Tatarjé naturally called up memories of Count Mortimer, the great English Minister whom the young King of Thracia had discarded on attaining his majority, and who was one of Zoe’s heroes. Wylie, who had heard little of him, was quite willing to be instructed and to share her enthusiasm, but Eirene was contemptuous. It was easy for any man to rise to power when he served a Queen who was willing to resign everything into his hands, she said; dealing with men was another matter. The discussion which ensued was of the nature of those parallel lines which can never meet, for it appeared that Eirene’s information was entirely derived from Scythian sources, and possessed nothing but the statesman’s name in common with Zoe’s. The crossing of the Roumi frontier gave a desirable change to the conversation, and Zoe sprang up to look out at “our own country,” as she whispered to Maurice. Her own country received her inhospitably, for rain was falling in torrents, and the general aspect was bare and neglected in the extreme. A squalid little station reached early in the afternoon, apparently unconnected with any town or village, was crowded with Roumi soldiers, and Wylie’s professional interest was aroused. He and Maurice left the carriage, taking with them all the cigarettes they possessed, and distributed them to the dripping, patient men. An elderly non-commissioned officer, who had been in Egypt, and recognising Wylie as a British officer, stood rigorously to attention when addressed, answered his questions in Arabic. The detachment had been ordered up to guard the railway, owing to a report that there was a band of Thracian revolutionaries in the neighbourhood with designs upon it. They had been at the station since early morning, without shelter or food, their uniforms ragged, their boots in holes.

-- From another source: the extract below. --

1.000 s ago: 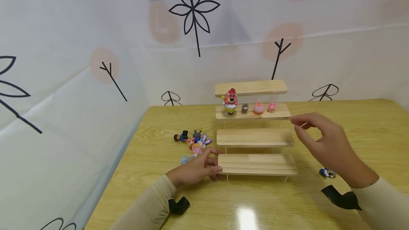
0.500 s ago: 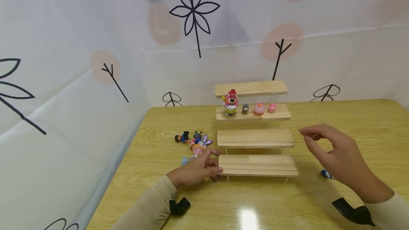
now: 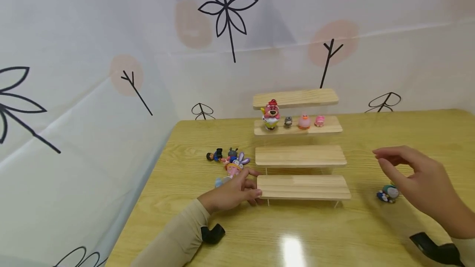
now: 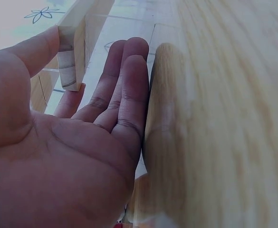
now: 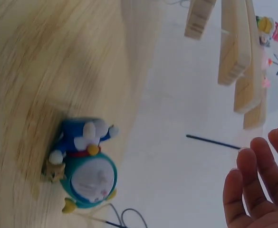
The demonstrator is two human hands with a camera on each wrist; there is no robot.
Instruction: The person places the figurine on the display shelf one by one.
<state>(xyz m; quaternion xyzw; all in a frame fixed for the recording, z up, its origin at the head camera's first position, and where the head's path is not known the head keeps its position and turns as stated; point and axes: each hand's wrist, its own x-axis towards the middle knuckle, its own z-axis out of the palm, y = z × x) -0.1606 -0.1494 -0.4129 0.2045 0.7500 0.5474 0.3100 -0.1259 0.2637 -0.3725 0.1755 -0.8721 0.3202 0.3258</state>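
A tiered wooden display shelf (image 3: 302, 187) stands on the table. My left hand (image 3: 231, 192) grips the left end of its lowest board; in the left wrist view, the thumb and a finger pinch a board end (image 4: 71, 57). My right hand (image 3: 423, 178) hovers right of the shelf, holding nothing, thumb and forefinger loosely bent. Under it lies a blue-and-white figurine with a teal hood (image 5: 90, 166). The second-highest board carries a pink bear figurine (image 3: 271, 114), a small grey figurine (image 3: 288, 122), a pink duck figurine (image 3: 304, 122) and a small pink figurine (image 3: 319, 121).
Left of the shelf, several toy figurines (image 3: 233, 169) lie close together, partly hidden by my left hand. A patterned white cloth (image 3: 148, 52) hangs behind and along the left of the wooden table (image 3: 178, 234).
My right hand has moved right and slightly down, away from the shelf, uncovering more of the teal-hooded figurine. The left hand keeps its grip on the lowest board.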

The station buildings were occupied by the Kaimakam of the district, under whose orders they were acting; he was immersed in business, but when he had time, would doubtless remember the needs of his troops. Some of the younger and more impatient spirits had spoken of bribing his secretary to draw his attention to the matter, but apart from the fact that with their pay months in arrears they could not offer enough to tempt so great a man, the sergeant considered that such an attempt would be an improper interference with the decrees of destiny. He saluted smartly, and stood back among his men, a stolid, shivering figure of military virtue in evil case.
“Some of the best material in the world!” said Wylie wrathfully to Maurice. “What soldiers we could make of them in India! British troops would have mutinied six hours ago. Look at the two sick men in that goods-shed, with the rain falling on them—and the Kaimakam, no doubt, is soothing himself with hashish in the station-master’s quarters!”